What is being asked: Note how many lines in the following material mention "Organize", then give that number by itself.

(Data provided)

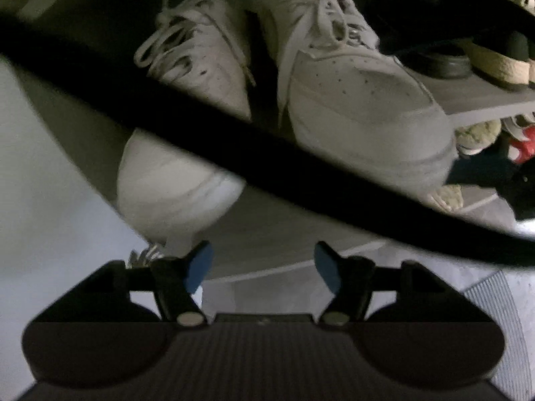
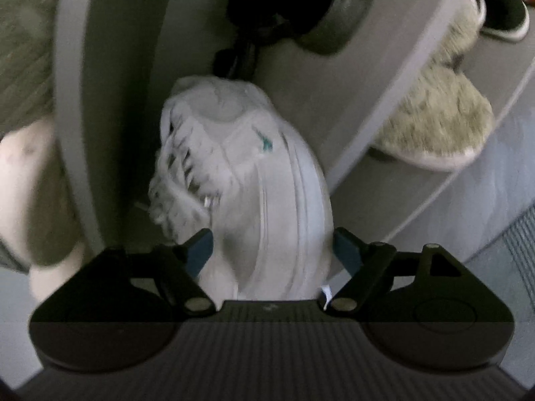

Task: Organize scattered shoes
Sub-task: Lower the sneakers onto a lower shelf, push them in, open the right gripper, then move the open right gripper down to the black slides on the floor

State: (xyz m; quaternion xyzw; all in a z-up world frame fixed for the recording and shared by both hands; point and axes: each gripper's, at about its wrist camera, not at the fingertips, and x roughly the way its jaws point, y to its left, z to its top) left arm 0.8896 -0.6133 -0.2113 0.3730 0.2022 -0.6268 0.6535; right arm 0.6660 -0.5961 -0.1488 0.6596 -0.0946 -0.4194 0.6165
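Observation:
In the left wrist view a pair of white lace-up sneakers stands side by side on a grey shelf [image 1: 485, 107], toes toward me: the left one [image 1: 200, 53] and the right one [image 1: 351, 100]. My left gripper [image 1: 264, 267] hangs open just in front of the left sneaker's toe, with nothing between its blue pads. In the right wrist view another white sneaker [image 2: 254, 173] with a small green mark lies tilted on its side, toe pointing away. My right gripper [image 2: 272, 250] is shut on its heel end, one pad against each side.
A thick black cable [image 1: 267, 153] crosses the left view diagonally over the left sneaker. Espadrilles [image 1: 495, 63], a fuzzy beige slipper [image 2: 434, 117] and dark shoes [image 2: 334, 10] fill the shelves. A hand in a green sleeve [image 2: 26, 173] is at the left.

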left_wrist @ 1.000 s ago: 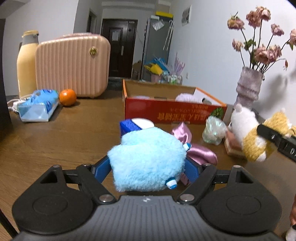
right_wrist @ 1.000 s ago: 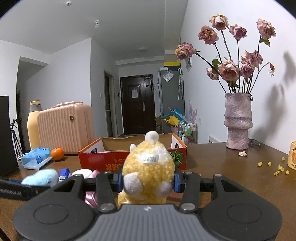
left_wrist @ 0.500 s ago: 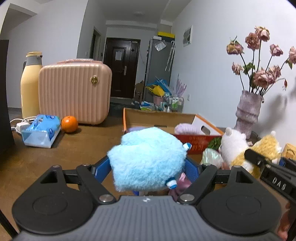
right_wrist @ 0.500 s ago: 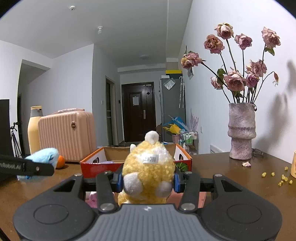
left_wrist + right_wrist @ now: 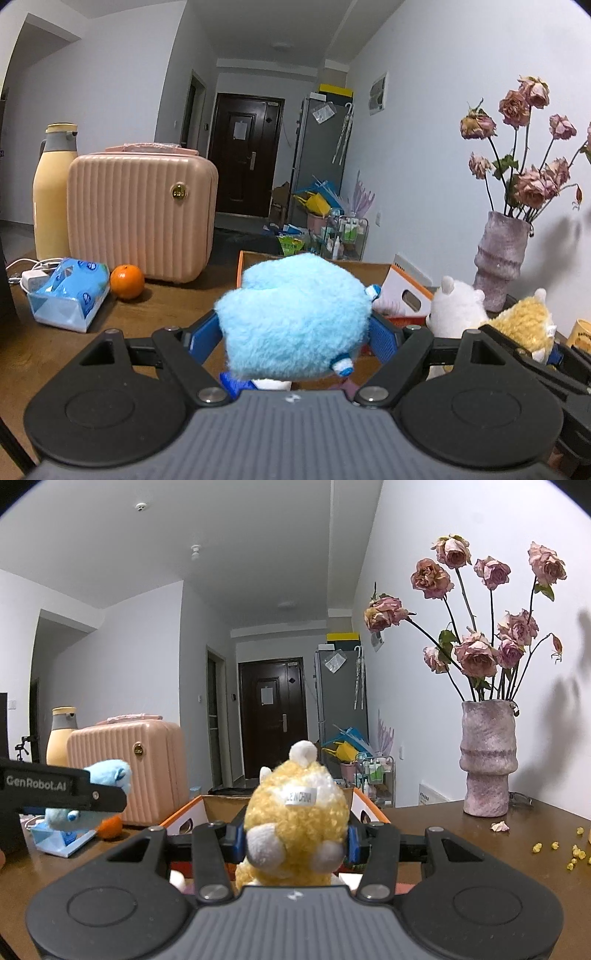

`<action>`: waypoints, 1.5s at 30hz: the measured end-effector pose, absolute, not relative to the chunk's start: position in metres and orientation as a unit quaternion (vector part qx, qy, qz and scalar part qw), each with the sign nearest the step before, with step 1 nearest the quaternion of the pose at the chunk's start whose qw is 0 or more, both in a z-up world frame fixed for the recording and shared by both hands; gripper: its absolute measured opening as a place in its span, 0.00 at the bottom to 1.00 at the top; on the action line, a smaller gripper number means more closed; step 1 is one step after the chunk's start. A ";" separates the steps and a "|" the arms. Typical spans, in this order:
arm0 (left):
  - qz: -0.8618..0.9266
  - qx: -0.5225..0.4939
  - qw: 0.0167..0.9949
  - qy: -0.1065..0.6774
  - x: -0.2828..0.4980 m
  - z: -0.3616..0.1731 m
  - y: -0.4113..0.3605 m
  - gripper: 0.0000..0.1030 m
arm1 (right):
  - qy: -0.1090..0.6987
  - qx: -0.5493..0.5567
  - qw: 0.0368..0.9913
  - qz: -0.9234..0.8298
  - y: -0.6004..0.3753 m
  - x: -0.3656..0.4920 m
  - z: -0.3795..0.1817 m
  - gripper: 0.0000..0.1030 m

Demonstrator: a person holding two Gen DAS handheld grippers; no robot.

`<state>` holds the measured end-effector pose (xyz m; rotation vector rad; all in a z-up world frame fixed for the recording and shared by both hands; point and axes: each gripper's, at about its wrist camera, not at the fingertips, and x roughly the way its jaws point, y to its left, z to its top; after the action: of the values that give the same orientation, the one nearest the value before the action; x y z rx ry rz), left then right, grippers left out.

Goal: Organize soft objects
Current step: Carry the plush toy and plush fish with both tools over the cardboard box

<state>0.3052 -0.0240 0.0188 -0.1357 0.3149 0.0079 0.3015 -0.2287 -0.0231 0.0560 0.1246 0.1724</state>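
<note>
My left gripper [image 5: 295, 336] is shut on a fluffy light-blue plush toy [image 5: 295, 317], held up above the brown table in front of the orange cardboard box [image 5: 410, 284]. The same blue plush [image 5: 107, 779] shows at the left of the right wrist view, behind the left gripper's black arm. My right gripper [image 5: 295, 840] is shut on a yellow curly plush [image 5: 295, 823] with white paws and a white label, just before the box [image 5: 365, 812]. In the left wrist view that yellow-and-white plush [image 5: 517, 317] appears at the right, its white head [image 5: 458, 306] turned toward the box.
A pink ribbed case [image 5: 140, 218], a yellow flask [image 5: 53, 192], an orange [image 5: 126, 281] and a blue tissue pack [image 5: 68, 291] stand on the table's left. A vase of dried roses [image 5: 487, 760] stands at the right, with yellow crumbs [image 5: 554, 845] near it.
Both grippers have risen with their toys and moved toward the box. The items lying on the table in front of the box have dropped below the left wrist view.
</note>
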 end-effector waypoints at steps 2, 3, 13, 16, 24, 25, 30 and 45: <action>0.005 -0.071 0.985 0.155 0.311 0.021 -0.024 0.80 | 0.061 0.030 0.994 0.084 -0.229 0.306 -0.022 0.45; 0.006 -0.071 0.985 0.154 0.314 0.022 -0.024 0.80 | 0.060 0.030 0.994 0.081 -0.229 0.309 -0.021 0.45; 0.013 -0.074 0.987 0.140 0.341 0.032 -0.026 0.80 | 0.049 0.043 0.995 0.075 -0.224 0.336 -0.012 0.45; 0.015 -0.070 0.988 0.134 0.350 0.034 -0.028 0.80 | 0.047 0.048 0.995 0.073 -0.223 0.347 -0.010 0.45; 0.019 -0.072 0.989 0.131 0.380 0.035 -0.031 0.80 | 0.046 0.062 0.995 0.069 -0.222 0.378 -0.007 0.45; 0.019 -0.071 0.988 0.132 0.384 0.034 -0.032 0.80 | 0.046 0.063 0.995 0.069 -0.222 0.383 -0.007 0.45; 0.023 -0.068 0.988 0.139 0.407 0.029 -0.032 0.80 | 0.048 0.068 0.994 0.065 -0.223 0.406 -0.008 0.45; 0.029 -0.055 0.987 0.151 0.465 0.022 -0.037 0.80 | 0.061 0.068 0.994 0.060 -0.219 0.471 -0.014 0.45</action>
<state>0.4654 -0.0367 0.0221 -0.1098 0.3026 0.0579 0.4708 -0.2188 -0.0139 0.1358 0.1215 0.1200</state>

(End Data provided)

Written solution: 2